[Stored data]
---*---

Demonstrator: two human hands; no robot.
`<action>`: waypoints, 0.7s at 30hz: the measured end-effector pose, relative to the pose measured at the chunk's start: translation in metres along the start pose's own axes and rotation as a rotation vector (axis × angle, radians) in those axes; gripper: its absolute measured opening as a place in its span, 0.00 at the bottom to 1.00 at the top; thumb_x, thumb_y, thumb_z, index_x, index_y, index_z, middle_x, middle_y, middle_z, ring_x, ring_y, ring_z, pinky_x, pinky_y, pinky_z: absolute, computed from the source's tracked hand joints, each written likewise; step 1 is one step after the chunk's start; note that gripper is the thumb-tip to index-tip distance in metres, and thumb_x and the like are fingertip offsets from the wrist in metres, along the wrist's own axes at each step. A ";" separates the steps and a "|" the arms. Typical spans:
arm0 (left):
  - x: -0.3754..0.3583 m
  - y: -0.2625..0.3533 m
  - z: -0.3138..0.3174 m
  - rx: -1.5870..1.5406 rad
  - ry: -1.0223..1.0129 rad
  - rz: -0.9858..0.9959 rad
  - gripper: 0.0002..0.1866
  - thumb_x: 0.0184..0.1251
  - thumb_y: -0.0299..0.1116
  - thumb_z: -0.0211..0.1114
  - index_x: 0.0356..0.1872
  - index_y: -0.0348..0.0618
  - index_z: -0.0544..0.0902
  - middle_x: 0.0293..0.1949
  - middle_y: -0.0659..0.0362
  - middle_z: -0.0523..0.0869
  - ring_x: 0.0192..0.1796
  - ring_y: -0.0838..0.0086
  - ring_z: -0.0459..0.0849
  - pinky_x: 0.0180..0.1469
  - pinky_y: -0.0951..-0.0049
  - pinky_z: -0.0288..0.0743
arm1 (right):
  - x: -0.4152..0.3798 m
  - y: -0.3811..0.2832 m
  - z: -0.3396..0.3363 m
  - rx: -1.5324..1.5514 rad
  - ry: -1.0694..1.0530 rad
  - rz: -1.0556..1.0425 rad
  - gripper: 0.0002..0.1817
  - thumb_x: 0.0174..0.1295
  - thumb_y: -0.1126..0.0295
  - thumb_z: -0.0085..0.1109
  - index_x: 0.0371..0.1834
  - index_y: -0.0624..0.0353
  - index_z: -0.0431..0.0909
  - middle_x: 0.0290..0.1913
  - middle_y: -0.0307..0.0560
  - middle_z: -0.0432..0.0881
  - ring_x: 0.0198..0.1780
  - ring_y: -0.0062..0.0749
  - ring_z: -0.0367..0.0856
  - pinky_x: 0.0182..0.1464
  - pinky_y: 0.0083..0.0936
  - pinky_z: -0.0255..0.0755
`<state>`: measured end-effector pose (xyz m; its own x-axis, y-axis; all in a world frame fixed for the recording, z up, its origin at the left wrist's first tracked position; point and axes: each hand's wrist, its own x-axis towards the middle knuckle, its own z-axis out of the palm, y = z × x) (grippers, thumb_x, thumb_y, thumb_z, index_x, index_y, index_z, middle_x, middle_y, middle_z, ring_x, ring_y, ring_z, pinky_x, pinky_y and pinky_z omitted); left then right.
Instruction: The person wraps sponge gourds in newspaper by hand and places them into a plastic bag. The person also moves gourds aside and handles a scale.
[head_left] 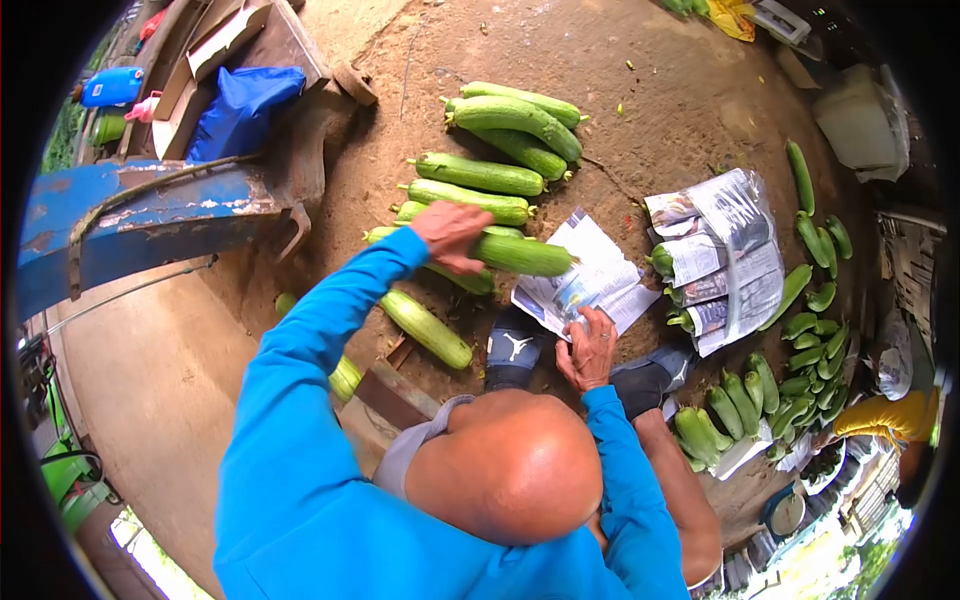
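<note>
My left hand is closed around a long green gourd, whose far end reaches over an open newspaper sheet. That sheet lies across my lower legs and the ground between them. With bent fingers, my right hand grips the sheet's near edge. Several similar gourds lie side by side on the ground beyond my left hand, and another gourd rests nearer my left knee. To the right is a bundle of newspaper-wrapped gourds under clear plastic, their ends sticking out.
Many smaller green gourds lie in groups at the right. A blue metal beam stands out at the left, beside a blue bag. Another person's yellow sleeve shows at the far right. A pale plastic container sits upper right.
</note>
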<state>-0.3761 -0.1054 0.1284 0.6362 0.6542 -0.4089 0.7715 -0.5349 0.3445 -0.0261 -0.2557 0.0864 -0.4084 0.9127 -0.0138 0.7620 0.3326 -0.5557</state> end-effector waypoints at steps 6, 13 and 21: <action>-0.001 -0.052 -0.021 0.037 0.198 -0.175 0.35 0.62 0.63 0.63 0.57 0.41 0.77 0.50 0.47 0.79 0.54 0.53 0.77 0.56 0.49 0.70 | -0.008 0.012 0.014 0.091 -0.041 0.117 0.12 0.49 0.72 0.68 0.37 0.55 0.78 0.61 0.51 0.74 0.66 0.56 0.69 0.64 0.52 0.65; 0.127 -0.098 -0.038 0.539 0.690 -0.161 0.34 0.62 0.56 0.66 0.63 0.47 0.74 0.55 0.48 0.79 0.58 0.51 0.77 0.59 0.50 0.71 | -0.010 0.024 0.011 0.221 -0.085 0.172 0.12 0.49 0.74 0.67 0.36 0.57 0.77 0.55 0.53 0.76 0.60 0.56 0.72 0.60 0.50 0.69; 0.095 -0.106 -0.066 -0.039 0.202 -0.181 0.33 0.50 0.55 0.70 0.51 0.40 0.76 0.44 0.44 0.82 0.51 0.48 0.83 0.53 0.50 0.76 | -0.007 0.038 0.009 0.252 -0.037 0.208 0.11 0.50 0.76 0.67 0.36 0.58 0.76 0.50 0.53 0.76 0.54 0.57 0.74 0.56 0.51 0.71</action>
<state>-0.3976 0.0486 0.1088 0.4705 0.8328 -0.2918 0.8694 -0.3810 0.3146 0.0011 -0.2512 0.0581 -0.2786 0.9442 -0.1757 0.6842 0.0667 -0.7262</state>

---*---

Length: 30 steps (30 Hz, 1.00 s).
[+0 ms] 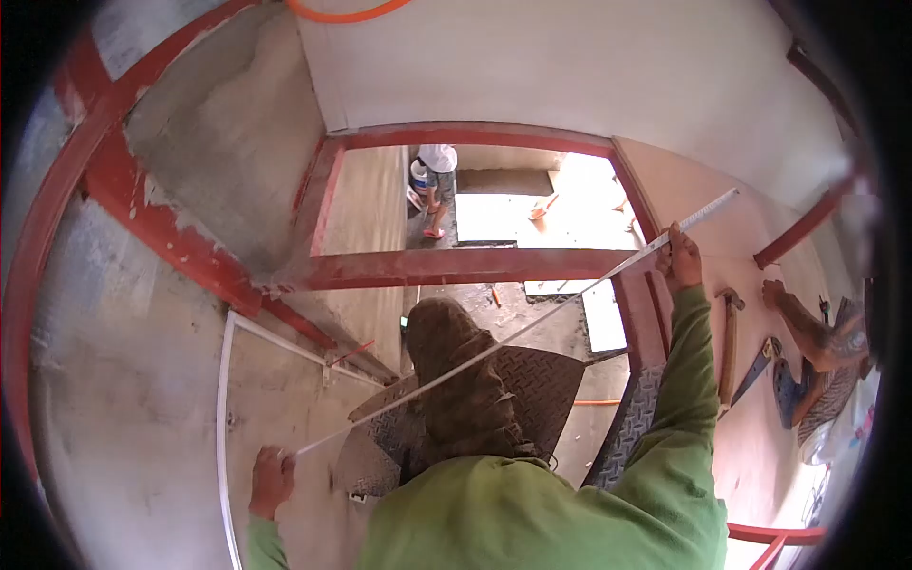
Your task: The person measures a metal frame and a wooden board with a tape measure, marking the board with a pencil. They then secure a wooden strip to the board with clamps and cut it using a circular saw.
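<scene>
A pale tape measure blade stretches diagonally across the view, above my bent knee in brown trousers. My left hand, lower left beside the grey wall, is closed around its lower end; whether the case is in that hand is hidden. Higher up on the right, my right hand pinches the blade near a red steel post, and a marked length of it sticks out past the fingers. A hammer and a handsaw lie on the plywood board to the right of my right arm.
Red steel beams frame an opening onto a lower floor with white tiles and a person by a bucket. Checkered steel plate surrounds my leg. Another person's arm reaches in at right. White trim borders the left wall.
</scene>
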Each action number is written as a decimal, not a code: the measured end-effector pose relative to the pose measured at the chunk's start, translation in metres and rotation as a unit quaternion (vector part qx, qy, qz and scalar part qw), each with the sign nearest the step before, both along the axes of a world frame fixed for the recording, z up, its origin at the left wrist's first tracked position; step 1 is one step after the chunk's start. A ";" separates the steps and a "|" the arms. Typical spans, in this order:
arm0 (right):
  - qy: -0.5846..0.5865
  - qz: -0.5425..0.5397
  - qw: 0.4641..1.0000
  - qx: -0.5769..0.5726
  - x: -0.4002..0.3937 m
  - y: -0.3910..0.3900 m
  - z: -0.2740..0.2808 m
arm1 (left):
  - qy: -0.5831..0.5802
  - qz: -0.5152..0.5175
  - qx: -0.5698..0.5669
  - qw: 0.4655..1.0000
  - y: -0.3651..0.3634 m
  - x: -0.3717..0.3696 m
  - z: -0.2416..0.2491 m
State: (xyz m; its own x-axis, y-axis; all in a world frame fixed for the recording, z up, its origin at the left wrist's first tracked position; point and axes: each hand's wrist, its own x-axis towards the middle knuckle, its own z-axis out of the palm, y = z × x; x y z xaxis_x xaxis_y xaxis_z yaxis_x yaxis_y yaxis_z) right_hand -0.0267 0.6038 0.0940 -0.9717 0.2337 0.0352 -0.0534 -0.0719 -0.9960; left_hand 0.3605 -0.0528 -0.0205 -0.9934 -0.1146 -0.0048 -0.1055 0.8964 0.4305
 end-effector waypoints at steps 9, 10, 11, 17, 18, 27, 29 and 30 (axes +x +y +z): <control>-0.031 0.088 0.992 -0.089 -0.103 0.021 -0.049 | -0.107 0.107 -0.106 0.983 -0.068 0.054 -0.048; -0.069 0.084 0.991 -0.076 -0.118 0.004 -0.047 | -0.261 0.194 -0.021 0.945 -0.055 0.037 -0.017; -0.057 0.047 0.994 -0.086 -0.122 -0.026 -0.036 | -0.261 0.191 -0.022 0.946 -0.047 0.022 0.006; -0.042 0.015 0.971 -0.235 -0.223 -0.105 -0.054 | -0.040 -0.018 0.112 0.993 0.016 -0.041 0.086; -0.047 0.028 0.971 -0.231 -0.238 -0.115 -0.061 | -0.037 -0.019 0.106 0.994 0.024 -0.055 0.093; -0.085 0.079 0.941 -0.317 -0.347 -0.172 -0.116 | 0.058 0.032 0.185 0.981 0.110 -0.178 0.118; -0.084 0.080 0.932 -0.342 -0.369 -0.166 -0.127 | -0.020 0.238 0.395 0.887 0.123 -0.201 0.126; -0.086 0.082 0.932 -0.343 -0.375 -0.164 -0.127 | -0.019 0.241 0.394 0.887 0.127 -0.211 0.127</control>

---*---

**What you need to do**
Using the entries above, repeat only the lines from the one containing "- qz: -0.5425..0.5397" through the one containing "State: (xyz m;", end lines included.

**Result for this exercise**
  - qz: -0.5425..0.5397
  - qw: 0.4641..1.0000
  - qx: -0.5769..0.5726
  - x: -0.4002..0.3937 m
  - y: -0.3910..0.3900 m
  - z: -0.2740..0.2808 m
arm1 (left):
  - qy: -0.5831..0.5802
  - qz: -0.5152..0.5175
  - qx: -0.5698..0.5669
  - qw: 0.4655..1.0000
  - y: -0.3651..0.3634 m
  - x: -0.3717..0.3696 m
  - z: -0.2416..0.2491 m
State: (xyz m; its own x-axis, y-axis; all in a world frame fixed for the recording, z up, its origin at the left wrist's first tracked position; point and axes: each hand's wrist, its own x-axis towards the middle knuckle, its own z-axis out of the palm, y = z × x; x y z xaxis_x xaxis_y xaxis_z yaxis_x yaxis_y yaxis_z) right_hand -0.0267 0.6038 0.0940 -0.9717 0.2337 0.0352 -0.0534 -0.0719 -0.9960; left_hand 0.3605 -0.0528 -0.0205 -0.9934 -0.1146 -0.0048 -0.1055 0.8964 0.4305

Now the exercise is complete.